Task prompt: Transcribe the listing in full, excluding any pictures.

Recorded information:
━━━━━━━━━━━━━━━━

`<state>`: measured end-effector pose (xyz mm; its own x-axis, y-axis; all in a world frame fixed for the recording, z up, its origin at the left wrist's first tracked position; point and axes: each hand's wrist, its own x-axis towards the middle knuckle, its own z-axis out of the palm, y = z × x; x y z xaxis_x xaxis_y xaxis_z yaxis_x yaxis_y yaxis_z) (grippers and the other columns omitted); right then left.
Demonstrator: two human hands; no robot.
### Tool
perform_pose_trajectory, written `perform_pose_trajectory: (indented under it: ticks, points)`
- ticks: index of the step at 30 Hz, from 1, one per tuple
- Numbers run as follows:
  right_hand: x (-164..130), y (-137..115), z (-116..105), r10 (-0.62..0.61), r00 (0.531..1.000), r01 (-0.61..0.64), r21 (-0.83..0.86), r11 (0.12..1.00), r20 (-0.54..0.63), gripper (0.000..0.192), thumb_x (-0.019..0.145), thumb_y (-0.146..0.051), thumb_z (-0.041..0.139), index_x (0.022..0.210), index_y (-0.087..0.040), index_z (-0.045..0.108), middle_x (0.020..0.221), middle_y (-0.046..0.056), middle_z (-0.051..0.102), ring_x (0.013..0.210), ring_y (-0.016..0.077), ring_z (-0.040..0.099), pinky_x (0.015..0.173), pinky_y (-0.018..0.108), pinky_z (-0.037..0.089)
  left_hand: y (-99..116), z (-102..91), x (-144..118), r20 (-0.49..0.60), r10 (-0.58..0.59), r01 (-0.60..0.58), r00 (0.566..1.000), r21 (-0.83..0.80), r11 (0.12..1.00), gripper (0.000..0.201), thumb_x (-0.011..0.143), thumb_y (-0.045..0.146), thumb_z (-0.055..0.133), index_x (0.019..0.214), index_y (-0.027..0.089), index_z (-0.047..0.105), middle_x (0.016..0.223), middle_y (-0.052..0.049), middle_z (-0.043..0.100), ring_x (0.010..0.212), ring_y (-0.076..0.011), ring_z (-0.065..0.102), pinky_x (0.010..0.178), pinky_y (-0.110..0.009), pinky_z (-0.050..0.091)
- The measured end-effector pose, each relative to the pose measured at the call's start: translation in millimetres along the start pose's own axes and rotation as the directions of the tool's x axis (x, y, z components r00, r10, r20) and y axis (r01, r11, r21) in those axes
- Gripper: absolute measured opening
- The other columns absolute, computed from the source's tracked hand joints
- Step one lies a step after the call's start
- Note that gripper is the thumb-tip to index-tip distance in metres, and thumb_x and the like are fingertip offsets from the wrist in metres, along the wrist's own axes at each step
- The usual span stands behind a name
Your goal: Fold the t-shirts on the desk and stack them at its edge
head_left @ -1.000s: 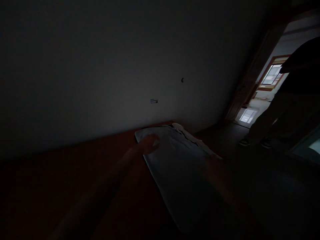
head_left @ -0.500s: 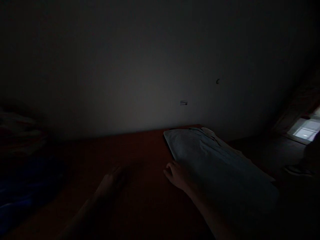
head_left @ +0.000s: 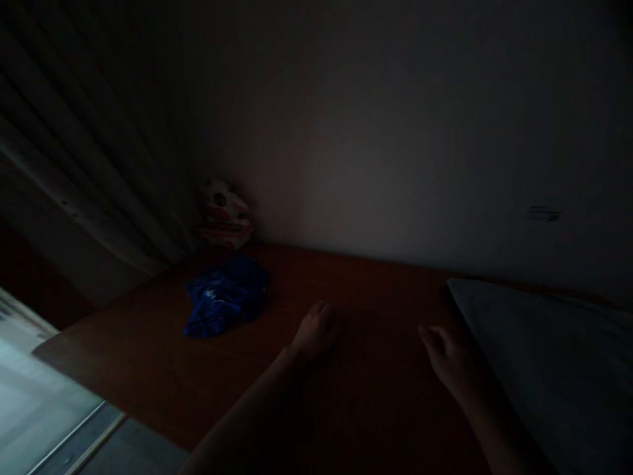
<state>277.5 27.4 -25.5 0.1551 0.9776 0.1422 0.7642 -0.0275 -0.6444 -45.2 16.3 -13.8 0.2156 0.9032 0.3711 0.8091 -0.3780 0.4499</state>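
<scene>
My left hand [head_left: 315,332] is over the middle of the brown wooden table [head_left: 366,389], its fingers curled in and no object showing in them. To the right, my right hand [head_left: 449,359] is held loosely bent, with a gap between thumb and forefinger and nothing in it. It is close to the left edge of a folded grey-blue cloth [head_left: 544,343]. A crumpled blue cloth [head_left: 225,293] with a small white print lies left of my left hand. The room is dark, so finger details are faint.
A white-and-red figure [head_left: 222,201] sits on a small stack [head_left: 225,234] in the back left corner. A curtain [head_left: 93,138] hangs at the left. Behind the table rises a plain wall [head_left: 376,145] with a small dark mark. Pale floor shows at lower left.
My view has swung left, bringing the whole blue cloth, the figure and the curtain into sight. The grey-blue cloth has shifted toward the right edge. Both hands remain without any visible object.
</scene>
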Motion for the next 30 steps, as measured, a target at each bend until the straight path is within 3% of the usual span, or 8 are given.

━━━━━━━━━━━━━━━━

Your response:
`<state>`: measured end-effector pose (xyz mm; its own x-axis, y-axis; all in a world frame fixed for the recording, z up, its origin at the left wrist's first tracked position; point and axes: each hand's wrist, its own x-axis towards the middle knuckle, its own z-axis out of the palm, y = z × x; x y z xaxis_x xaxis_y xaxis_z yaxis_x yaxis_y yaxis_z) (grippers and the other columns omitted); right then left.
Demonstrator: two human hands; no robot.
### Tool
perform_pose_trajectory, written `perform_pose_trajectory: (indented under it: ticks, points)`
- ticks: index of the step at 30 Hz, from 1, one per tuple
- Numbers run as follows:
  right_hand: x (-164..130), y (-137..115), z (-116..105), r10 (-0.62..0.61), r00 (0.531..1.000), r01 (-0.61..0.64), r21 (-0.83..0.86), r11 (0.12..1.00), r20 (-0.54..0.63), gripper (0.000..0.192), thumb_x (-0.019..0.145), thumb_y (-0.146..0.051), thumb_z (-0.041..0.139), index_x (0.022..0.210), index_y (-0.087..0.040), index_z (-0.045..0.108), middle_x (0.020..0.221), middle_y (-0.046..0.056), middle_z (-0.051..0.102), ring_x (0.013..0.210), ring_y (-0.016..0.077), ring_z (-0.040..0.099), pinky_x (0.015..0.173), pinky_y (-0.018..0.108), pinky_z (-0.037..0.089)
  left_hand: y (-99..116), z (-102..91), x (-144..118), r20 (-0.49..0.60), r10 (-0.58..0.59), r01 (-0.60..0.58), r00 (0.566..1.000), r21 (-0.83..0.80), r11 (0.12..1.00), gripper (0.000..0.201), thumb_x (-0.011..0.143), thumb_y (-0.045..0.146), thumb_z (-0.055..0.133), index_x (0.019..0.214), index_y (-0.027..0.089), index_z (-0.047..0.105), middle_x (0.016..0.223), middle_y (-0.052..0.049), middle_z (-0.043..0.100), ring_x (0.010..0.212), ring_y (-0.076..0.011), ring_z (-0.065..0.102), pinky_x (0.010..0.178), pinky_y (-0.110..0.009), pinky_z (-0.050..0.091)
- The measured end-effector pose, each relative to the pose measured at the call's start: translation in millimetres along the start pose's own axes and rotation as the directions of the tool's x axis (x, y, z components r00, r10, r20) and y axis (r01, r11, r21) in those axes
- Gripper: absolute measured opening
- The other columns absolute, computed from the source's tracked hand joints
- Step one lies a step after the call's start
- Note that gripper is the thumb-tip to index-tip distance in metres, and thumb_x and the like are fingertip offsets from the wrist in metres, along the wrist's own axes at each step
- The usual span stands behind a name
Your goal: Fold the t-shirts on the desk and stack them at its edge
head_left @ -1.000s: 
head_left @ -0.500s: 
head_left @ +0.000s: 
<state>277.5 27.4 -25.5 0.1551 0.9776 0.1422 0.7642 -0.0275 -0.6444 -45.2 16.3 -13.8 0.2156 0.9032 0.3711 0.8091 -0.3780 0.4499</state>
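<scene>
My left hand [head_left: 315,332] is over the middle of the brown wooden table [head_left: 366,389], its fingers curled in and no object showing in them. To the right, my right hand [head_left: 449,359] is held loosely bent, with a gap between thumb and forefinger and nothing in it. It is close to the left edge of a folded grey-blue cloth [head_left: 544,343]. A crumpled blue cloth [head_left: 225,293] with a small white print lies left of my left hand. The room is dark, so finger details are faint.
A white-and-red figure [head_left: 222,201] sits on a small stack [head_left: 225,234] in the back left corner. A curtain [head_left: 93,138] hangs at the left. Behind the table rises a plain wall [head_left: 376,145] with a small dark mark. Pale floor shows at lower left.
My view has swung left, bringing the whole blue cloth, the figure and the curtain into sight. The grey-blue cloth has shifted toward the right edge. Both hands remain without any visible object.
</scene>
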Motion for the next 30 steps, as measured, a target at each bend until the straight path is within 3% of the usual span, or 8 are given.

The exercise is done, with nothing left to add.